Il se réfléchit comme un puzzle stratégique. Il sera plus que nécessaire de planifier son attaque à l’avance, et même de l’anticiper en vu du prochain combat, car éliminer le boss de fin vous demandera d’avoir un personnage avec un niveau suffisant, ainsi qu’une quantité satisfaisante de fioles de vie et de mana, si vous voulez que la victoire reste dans votre radar. Dans le cas contraire, la défaite, parfois volontaire quand on se rend compte qu’aucune solution n’est possible, ne sera jamais très loin. D’où l’intérêt de se garder quelques recoins non explorés afin de les utiliser pour se requinquer comme je l’ai expliqué un peu plus haut. A vous de voir quel combat est nécessaire et lequel ne l’est pas pour arriver à vos fins.

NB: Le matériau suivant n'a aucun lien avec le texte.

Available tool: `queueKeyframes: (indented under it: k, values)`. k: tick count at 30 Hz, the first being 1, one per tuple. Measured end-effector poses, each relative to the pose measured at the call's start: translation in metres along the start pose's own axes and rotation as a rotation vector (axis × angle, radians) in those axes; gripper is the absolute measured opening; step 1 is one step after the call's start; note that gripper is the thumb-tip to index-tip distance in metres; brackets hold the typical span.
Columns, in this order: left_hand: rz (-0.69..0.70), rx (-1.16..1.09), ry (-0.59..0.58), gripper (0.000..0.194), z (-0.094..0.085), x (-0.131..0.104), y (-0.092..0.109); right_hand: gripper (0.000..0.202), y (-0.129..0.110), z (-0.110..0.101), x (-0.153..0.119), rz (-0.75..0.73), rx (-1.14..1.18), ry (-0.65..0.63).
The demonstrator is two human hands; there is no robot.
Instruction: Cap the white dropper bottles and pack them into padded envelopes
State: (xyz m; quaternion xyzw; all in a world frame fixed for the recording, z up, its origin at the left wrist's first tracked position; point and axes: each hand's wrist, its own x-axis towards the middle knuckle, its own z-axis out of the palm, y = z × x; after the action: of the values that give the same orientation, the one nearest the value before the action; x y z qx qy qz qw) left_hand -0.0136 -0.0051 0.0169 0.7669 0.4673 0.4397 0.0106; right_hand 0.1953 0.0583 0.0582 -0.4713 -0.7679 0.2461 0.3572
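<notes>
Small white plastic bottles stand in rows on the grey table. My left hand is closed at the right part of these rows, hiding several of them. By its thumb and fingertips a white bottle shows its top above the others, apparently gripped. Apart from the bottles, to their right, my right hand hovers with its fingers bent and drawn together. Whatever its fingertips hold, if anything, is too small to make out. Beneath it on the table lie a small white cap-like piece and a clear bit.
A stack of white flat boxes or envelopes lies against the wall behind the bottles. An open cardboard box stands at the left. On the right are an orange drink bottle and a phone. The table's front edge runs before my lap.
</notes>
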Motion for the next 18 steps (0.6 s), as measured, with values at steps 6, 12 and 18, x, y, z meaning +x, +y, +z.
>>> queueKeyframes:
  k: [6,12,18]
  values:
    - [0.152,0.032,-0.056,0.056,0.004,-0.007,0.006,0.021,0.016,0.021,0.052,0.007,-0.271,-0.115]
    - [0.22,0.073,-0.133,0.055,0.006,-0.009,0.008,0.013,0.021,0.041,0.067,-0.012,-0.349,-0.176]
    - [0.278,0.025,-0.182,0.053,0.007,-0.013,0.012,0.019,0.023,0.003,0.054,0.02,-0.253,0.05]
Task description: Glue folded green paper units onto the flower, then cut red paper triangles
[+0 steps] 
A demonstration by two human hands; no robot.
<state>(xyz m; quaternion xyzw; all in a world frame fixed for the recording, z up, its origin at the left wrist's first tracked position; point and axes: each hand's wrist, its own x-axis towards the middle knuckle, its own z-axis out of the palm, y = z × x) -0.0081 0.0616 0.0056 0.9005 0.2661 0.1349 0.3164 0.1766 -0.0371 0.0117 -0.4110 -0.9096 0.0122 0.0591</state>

Les niveaux ont beau être générés aléatoirement, jamais je n’ai eu l’impression qu’à cause de ça, je n’ai pas pu réussir à m’en sortir. Jamais le jeu ne s’est révélé injuste, et mes ratés n’étaient dû qu’à mon propre manque de discernement.

Desktop Dungeons fait parti de ces jeux qui sont faciles à prendre en main, mais difficile à maîtriser. La victoire y est gratifiante sans pour autant que la défaite ne soit amère. On évolue à mesure que le jeu lui-même s’ouvre toujours un peu plus à nous. Il y a ce quelque chose d’immédiateté comme j’ai pu le ressentir avec Tétris sur ma GameBoy qui fait qu’on n’a pas envie de le lâcher. Souris en main on joue sans trop se poser de question et on enchaîne les donjons sans s’en rendre compte.

L’humour bon enfant favorise la gaieté que ce jeu apporte alors que l’on trucide une chèvre maléfique ou un vampire banquier de son état. Mais ne vous laissez pas avoir, car une fois dedans, vous risqueriez de ne plus jamais en sortir. Ce jeu est une drogue, et une dure. Vous voilà prévenus.